Types implementing Render are used to update a Frame (which is in turn passed to a Display).

A Frame instance is a 'compiled' representation of a greyscale image of the size required by the display, in a form that's more directly usable by the display code.

This is exposed in the public API so that you can construct the Frame representation in code running at a low priority. Then only [Display::set_frame()] has to be called in code that can't be interrupted by the display timer.

You must supply an implementation of the Frame trait.

Timer control

The Display expects to control a single timer which will generate interrupts at appropriate times. [Display::handle_event()] is intended to be called from these interrupts.

You must supply an implementation of the DisplayTimer trait providing the interface that the Display needs to control the timer.

The DisplayTimer implementation determines the refresh rate for the display.

The Display requests an interrupt for the point in time when the next row is due to be lit.

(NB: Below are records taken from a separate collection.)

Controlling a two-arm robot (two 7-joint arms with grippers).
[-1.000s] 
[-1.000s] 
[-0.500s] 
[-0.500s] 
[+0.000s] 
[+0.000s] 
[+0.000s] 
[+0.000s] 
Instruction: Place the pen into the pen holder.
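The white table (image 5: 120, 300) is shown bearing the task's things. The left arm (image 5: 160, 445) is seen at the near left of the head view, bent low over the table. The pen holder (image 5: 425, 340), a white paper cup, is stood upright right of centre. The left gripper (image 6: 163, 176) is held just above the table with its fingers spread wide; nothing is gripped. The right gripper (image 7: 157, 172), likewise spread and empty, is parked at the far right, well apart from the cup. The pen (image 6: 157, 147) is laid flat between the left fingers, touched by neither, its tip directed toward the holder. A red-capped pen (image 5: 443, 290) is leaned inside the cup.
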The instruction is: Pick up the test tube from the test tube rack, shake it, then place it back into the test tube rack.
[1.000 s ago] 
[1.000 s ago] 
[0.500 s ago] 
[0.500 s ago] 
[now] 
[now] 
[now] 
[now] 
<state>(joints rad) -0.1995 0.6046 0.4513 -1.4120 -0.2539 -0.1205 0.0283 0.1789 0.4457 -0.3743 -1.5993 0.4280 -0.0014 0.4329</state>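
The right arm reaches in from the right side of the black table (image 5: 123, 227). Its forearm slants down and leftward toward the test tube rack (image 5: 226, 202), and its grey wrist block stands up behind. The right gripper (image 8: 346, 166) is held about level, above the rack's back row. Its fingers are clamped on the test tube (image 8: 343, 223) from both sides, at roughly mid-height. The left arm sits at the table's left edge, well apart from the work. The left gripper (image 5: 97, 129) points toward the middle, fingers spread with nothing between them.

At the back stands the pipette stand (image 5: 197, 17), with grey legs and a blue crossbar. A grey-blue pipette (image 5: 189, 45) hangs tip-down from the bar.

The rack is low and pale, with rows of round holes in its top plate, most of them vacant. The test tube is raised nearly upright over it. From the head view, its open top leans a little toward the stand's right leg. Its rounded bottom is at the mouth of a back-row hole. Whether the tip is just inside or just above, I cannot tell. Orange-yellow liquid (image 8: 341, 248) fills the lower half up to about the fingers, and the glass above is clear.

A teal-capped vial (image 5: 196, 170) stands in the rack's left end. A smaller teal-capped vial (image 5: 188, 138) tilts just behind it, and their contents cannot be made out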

When rendering greyscale images, it requests additional interrupts within each row's time period. It only requests interrupts for the greyscale levels which are required for what's currently being displayed.

LED control

The Display expects to be able to light an arbitrary subset of the LEDs in a given matrix row.

You must supply an implementation of the DisplayControl trait to provide the interface that it needs.

Using the library

Display

A Display instance controls the LEDs and programs a timer. There will normally be a single Display instance in a program using this library.

Display is generic over a type implementing Frame, which in turn determines the Matrix in use.

Putting it together

Once you have provided implementations of all the necessary traits, you can use this library as follows:

When your program starts, call [initialise_control()] (passing it the device implementing DisplayControl) and [initialise_timer()] (passing it the device implementing DisplayTimer), and create a Display using your Frame type.

In an interrupt handler for the timer you used for initialise_timer(), call [Display::handle_event()], passing it the same two devices.

To display an image: create a Frame instance, use [Frame::set()] to put the image in it, then call [Display::set_frame()].

You can call set_frame() at any time, so long as you're not interrupting, or interruptable by, handle_event().

Once you've called set_frame(), you are free to reuse the Frame instance.